» **Task brief**
Each line below that includes the word "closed" is to be reported.
*** Excerpted records ***
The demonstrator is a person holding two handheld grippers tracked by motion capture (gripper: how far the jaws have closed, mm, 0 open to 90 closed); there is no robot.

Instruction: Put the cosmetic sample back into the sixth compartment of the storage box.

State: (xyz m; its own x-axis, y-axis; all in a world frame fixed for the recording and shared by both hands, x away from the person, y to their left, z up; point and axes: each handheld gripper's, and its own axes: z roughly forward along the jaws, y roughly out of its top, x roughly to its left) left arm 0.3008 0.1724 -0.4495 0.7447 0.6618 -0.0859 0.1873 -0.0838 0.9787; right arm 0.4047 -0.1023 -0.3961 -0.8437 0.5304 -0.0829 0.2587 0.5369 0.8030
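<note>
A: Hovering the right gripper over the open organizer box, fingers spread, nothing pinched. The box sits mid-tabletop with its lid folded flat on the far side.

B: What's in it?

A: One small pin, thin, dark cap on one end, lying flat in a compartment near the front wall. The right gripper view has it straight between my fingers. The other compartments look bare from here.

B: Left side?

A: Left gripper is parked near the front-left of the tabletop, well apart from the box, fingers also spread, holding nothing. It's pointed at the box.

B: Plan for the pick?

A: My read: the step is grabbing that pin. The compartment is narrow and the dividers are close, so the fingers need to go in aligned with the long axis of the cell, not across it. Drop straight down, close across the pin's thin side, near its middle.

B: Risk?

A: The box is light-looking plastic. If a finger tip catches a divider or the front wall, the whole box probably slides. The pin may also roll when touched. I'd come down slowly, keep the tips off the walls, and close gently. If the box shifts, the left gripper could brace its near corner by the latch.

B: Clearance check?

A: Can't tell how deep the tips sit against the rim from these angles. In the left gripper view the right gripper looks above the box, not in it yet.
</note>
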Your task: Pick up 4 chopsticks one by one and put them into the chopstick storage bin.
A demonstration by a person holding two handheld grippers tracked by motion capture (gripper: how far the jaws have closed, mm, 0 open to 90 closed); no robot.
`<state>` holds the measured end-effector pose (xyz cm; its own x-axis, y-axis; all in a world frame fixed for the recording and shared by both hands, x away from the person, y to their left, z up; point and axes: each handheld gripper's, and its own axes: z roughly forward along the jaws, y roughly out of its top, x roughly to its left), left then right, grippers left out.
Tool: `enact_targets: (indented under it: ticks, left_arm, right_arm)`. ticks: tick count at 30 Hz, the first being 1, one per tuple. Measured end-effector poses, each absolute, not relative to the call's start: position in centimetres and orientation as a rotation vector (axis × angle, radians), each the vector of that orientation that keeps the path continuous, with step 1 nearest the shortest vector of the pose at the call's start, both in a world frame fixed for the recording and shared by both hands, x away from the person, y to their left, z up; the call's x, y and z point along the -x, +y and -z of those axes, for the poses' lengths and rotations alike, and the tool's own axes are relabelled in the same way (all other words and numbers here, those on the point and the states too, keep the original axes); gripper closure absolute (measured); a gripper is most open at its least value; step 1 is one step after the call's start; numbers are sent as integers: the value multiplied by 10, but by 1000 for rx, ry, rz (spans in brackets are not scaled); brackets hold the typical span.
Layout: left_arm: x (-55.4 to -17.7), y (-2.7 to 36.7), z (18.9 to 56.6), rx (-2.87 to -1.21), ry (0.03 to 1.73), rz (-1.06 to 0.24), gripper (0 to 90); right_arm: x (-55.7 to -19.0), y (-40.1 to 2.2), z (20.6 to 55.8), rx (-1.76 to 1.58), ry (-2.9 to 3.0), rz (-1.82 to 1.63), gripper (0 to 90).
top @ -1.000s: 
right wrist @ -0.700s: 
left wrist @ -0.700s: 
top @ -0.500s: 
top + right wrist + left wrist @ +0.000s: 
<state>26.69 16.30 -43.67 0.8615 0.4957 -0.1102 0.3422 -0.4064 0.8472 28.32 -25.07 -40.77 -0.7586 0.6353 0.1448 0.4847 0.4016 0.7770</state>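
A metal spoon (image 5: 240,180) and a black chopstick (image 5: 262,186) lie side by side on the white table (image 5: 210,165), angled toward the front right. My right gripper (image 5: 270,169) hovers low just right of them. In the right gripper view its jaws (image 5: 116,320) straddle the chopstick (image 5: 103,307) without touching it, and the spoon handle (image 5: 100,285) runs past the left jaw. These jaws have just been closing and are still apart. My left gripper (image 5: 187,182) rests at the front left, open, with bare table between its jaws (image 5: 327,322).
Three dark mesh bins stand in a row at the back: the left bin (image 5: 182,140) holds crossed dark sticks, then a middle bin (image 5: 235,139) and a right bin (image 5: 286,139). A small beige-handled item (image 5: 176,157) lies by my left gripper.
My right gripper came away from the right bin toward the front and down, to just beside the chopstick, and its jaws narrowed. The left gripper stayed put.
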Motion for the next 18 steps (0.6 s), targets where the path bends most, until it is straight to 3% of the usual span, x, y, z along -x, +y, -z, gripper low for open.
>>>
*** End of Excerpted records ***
» **Answer to the exercise**
The demonstrator is a person holding two handheld grippers tracked by motion capture (gripper: how far the jaws have closed, mm, 0 open to 90 closed); there is no robot.
A demonstration by a person holding two handheld grippers tracked by motion capture (gripper: how far the jaws have closed, mm, 0 open to 90 closed); no robot.

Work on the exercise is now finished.